_Required action_
For this exercise, print the listing below exactly, without its pictures.

★ ★ ★ ★ ★ ★ ★

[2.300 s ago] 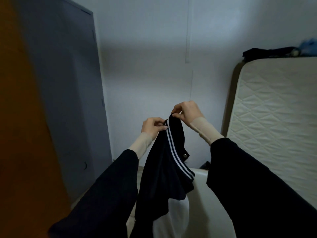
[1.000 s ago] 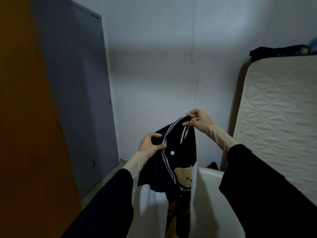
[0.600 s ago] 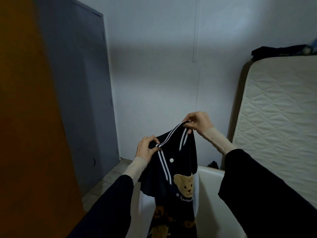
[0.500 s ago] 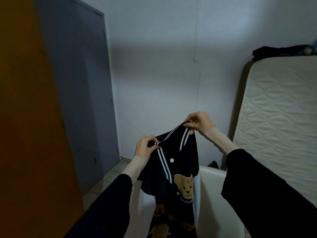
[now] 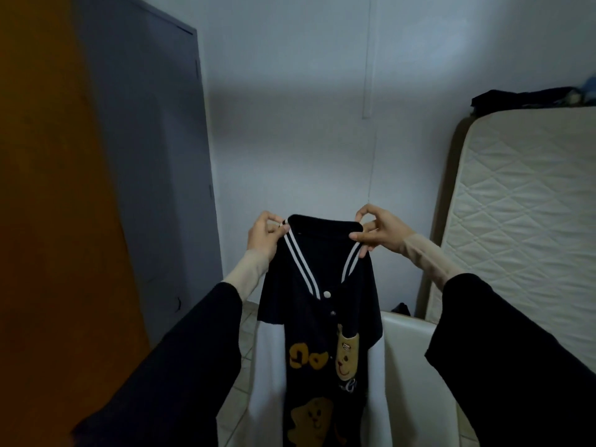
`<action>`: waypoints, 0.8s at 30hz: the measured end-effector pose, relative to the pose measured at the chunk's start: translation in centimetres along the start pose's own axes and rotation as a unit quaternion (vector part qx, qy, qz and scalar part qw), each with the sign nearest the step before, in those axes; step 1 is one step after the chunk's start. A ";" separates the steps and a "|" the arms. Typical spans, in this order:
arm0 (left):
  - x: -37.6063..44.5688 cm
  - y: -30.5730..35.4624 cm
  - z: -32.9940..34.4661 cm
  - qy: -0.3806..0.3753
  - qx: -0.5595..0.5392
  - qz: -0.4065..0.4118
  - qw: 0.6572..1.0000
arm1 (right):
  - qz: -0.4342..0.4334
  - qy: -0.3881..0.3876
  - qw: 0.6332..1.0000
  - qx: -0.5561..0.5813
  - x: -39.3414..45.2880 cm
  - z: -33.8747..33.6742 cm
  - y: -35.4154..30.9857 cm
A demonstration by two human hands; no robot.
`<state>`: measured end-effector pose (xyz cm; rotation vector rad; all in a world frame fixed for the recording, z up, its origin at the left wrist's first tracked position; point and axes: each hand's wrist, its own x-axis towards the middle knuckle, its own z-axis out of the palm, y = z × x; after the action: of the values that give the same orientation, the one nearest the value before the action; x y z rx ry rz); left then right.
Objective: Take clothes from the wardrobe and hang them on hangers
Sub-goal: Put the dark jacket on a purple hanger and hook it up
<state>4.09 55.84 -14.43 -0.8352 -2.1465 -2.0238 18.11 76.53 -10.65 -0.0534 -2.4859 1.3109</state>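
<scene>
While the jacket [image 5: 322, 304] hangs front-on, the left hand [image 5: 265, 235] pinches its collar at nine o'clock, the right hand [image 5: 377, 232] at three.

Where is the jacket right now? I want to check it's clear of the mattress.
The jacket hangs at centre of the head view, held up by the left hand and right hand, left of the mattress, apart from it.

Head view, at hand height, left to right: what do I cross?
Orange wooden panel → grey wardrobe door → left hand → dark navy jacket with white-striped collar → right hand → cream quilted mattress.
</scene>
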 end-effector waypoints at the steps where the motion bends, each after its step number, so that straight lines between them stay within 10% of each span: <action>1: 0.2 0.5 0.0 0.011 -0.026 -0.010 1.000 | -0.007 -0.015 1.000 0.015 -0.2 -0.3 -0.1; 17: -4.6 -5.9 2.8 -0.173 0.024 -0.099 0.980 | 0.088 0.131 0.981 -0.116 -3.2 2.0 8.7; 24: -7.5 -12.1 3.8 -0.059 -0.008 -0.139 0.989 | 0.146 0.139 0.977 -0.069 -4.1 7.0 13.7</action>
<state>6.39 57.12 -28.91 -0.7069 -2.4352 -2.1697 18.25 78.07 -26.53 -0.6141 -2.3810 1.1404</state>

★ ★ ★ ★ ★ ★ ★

_Written response_
[2.300 s ago] 
[1.000 s ago] 
[0.600 s ago] 
[0.500 s ago] 
[now] 
`<action>`: waypoints, 0.8s at 30hz: the measured end-effector pose, relative to the pose measured at the chunk's start: translation in centimetres along the start pose's own axes and rotation as a unit quaternion (vector part qx, qy, qz and scalar part qw), each with the sign nearest the step before, in those axes; step 1 is one step after the chunk's start. A ";" separates the steps and a "|" the arms. Typical spans, in this order:
arm0 (left):
  - x: -37.6063..44.5688 cm
  - y: -30.5730..35.4624 cm
  - z: -32.9940..34.4661 cm
  - qy: -0.3806..0.3753
  - qx: -0.5595..0.5392
  - qz: -0.4065..0.4118
  - qw: 0.6572..1.0000
arm1 (right):
  - qz: -0.4342..0.4334
  - qy: -0.3881..0.3876
  - qw: 0.6332..1.0000
  - qx: -0.5561..0.5813
  - x: -39.3414..45.2880 cm
  - z: -33.8747..33.6742 cm
  - y: -35.4154..30.9857 cm
A demonstration by two human hands; no robot.
`<state>`: measured end-effector pose (xyz cm; rotation vector rad; all in a world frame fixed for the recording, z up, its origin at the left wrist's first tracked position; point and axes: each hand's wrist, its own x-axis towards the middle knuckle, its own z-axis out of the palm, y = z × x; after the action: of the values that give the same orientation, the one nearest the value before the action; x y z rx ry rz); left then right.
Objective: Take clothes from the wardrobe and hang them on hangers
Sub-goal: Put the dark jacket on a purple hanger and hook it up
<state>4.09 55.84 -14.43 -0.8352 -2.1465 -2.0238 18.11 76.53 -10.65 -0.0534 -2.4859 1.3109</state>
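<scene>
While the jacket [image 5: 322, 304] hangs front-on, the left hand [image 5: 265, 235] pinches its collar at nine o'clock, the right hand [image 5: 377, 232] at three.

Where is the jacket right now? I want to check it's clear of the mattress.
The jacket hangs at centre of the head view, held up by the left hand and right hand, left of the mattress, apart from it.

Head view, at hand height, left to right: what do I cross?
Orange wooden panel → grey wardrobe door → left hand → dark navy jacket with white-striped collar → right hand → cream quilted mattress.
</scene>
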 end-effector waypoints at the steps where the motion bends, each after its step number, so that straight lines between them stay within 10% of each span: <action>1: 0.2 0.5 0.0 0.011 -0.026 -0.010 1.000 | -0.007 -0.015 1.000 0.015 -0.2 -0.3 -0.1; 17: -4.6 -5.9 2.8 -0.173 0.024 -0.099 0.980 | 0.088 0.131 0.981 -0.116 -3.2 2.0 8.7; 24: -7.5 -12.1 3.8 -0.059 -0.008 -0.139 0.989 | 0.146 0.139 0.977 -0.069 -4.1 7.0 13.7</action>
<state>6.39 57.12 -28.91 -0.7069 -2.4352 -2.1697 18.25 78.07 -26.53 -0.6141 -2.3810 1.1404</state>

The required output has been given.